Once the data has been read, restate all of it exactly.
====
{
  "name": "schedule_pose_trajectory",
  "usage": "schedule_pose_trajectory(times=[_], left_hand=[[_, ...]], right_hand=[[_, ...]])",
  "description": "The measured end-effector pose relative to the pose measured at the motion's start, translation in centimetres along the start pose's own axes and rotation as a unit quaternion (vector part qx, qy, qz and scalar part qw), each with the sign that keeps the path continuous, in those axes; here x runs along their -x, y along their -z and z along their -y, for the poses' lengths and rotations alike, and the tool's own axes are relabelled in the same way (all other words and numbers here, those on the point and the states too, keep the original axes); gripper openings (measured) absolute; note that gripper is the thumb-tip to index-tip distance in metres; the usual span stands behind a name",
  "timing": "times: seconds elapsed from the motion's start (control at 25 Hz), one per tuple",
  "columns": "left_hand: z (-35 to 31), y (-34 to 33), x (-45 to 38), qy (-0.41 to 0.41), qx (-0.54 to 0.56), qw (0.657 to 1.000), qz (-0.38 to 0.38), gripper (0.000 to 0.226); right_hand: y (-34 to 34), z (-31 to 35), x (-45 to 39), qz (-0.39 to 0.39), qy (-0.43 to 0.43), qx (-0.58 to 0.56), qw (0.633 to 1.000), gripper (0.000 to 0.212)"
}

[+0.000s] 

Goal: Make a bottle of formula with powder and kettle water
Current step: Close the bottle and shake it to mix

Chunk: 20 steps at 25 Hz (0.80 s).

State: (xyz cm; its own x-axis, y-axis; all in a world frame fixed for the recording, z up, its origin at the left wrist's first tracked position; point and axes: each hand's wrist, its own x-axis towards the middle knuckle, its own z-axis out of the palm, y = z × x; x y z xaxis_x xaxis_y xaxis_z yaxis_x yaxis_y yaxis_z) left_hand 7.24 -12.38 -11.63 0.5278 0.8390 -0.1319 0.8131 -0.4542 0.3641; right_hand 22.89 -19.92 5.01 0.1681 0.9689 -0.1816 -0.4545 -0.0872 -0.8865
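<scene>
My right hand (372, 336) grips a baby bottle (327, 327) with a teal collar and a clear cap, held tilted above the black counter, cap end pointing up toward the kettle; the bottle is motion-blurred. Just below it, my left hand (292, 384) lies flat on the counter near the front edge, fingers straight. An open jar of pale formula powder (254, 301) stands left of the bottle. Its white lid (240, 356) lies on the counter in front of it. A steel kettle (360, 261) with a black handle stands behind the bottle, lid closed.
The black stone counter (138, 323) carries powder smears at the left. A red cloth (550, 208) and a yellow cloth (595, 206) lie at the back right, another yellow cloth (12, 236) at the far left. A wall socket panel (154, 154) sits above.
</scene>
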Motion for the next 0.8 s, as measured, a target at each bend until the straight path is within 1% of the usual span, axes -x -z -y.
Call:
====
• Response
{
  "name": "schedule_pose_trajectory",
  "usage": "schedule_pose_trajectory(times=[_], left_hand=[[_, ...]], right_hand=[[_, ...]])",
  "description": "The measured end-effector pose relative to the pose measured at the motion's start, translation in centimetres along the start pose's own axes and rotation as a unit quaternion (vector part qx, qy, qz and scalar part qw), each with the sign that keeps the path continuous, in those axes; here x runs along their -x, y along their -z and z along their -y, for the poses' lengths and rotations alike, and the tool's own axes are relabelled in the same way (all other words and numbers here, those on the point and the states too, keep the original axes); gripper openings (measured) absolute; note that gripper is the thumb-tip to index-tip distance in metres; the usual span stands behind a name",
  "timing": "times: seconds elapsed from the motion's start (control at 25 Hz), one per tuple",
  "columns": "left_hand: z (-35 to 31), y (-34 to 33), x (-45 to 38), qy (-0.41 to 0.41), qx (-0.54 to 0.56), qw (0.657 to 1.000), qz (-0.38 to 0.38), gripper (0.000 to 0.226); right_hand: y (-34 to 34), z (-31 to 35), x (-45 to 39), qz (-0.39 to 0.39), qy (-0.43 to 0.43), qx (-0.58 to 0.56), qw (0.633 to 1.000), gripper (0.000 to 0.212)"
}

[+0.000s] 

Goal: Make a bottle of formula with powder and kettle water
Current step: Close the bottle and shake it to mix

Chunk: 20 steps at 25 Hz (0.80 s).

State: (xyz cm; its own x-axis, y-axis; all in a world frame fixed for the recording, z up, its origin at the left wrist's first tracked position; point and axes: each hand's wrist, its own x-axis towards the middle knuckle, its own z-axis out of the palm, y = z × x; x y z xaxis_x xaxis_y xaxis_z yaxis_x yaxis_y yaxis_z) left_hand 7.24 -12.38 -11.63 0.5278 0.8390 -0.1319 0.8131 -0.4542 0.3641; right_hand 22.89 -19.92 5.01 0.1681 0.9689 -0.1816 -0.4545 -0.0872 -0.8865
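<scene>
My right hand (372, 336) grips a baby bottle (327, 327) with a teal collar and a clear cap, held tilted above the black counter, cap end pointing up toward the kettle; the bottle is motion-blurred. Just below it, my left hand (292, 384) lies flat on the counter near the front edge, fingers straight. An open jar of pale formula powder (254, 301) stands left of the bottle. Its white lid (240, 356) lies on the counter in front of it. A steel kettle (360, 261) with a black handle stands behind the bottle, lid closed.
The black stone counter (138, 323) carries powder smears at the left. A red cloth (550, 208) and a yellow cloth (595, 206) lie at the back right, another yellow cloth (12, 236) at the far left. A wall socket panel (154, 154) sits above.
</scene>
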Motion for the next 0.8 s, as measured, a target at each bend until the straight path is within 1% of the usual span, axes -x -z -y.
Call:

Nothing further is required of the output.